## TASK TO CARRY OUT
Every word in the data below belongs in your copy, exactly as given; the pictures do not.

[[ DATA BELOW open ]]

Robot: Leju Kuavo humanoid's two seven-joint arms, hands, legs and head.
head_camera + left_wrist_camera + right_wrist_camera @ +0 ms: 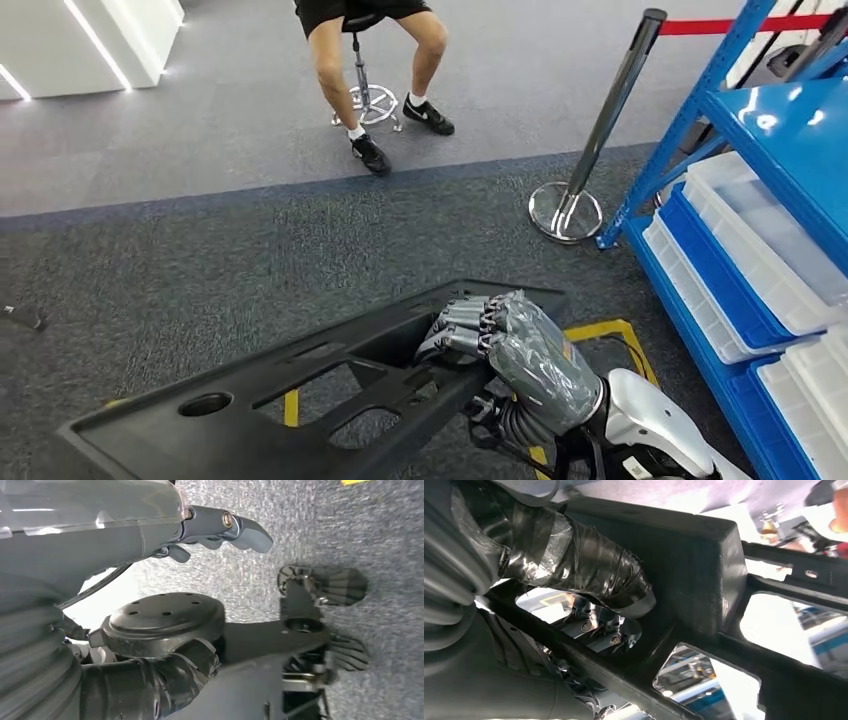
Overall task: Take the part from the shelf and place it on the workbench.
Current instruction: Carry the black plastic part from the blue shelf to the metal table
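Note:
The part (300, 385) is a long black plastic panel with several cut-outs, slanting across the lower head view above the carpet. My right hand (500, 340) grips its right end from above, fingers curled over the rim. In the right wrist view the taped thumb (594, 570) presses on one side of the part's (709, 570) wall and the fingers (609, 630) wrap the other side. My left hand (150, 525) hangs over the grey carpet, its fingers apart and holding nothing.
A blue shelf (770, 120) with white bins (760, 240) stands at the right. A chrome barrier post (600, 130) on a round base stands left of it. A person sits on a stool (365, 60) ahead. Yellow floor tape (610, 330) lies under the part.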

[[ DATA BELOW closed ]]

## YOUR RESPONSE
Robot: Leju Kuavo humanoid's two seven-joint arms, hands, legs and head.
head_camera + left_wrist_camera + right_wrist_camera @ +0 ms: 
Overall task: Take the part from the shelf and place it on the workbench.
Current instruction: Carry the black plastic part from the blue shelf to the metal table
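Note:
The part (300, 385) is a long black plastic panel with several cut-outs, slanting across the lower head view above the carpet. My right hand (500, 340) grips its right end from above, fingers curled over the rim. In the right wrist view the taped thumb (594, 570) presses on one side of the part's (709, 570) wall and the fingers (609, 630) wrap the other side. My left hand (150, 525) hangs over the grey carpet, its fingers apart and holding nothing.
A blue shelf (770, 120) with white bins (760, 240) stands at the right. A chrome barrier post (600, 130) on a round base stands left of it. A person sits on a stool (365, 60) ahead. Yellow floor tape (610, 330) lies under the part.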

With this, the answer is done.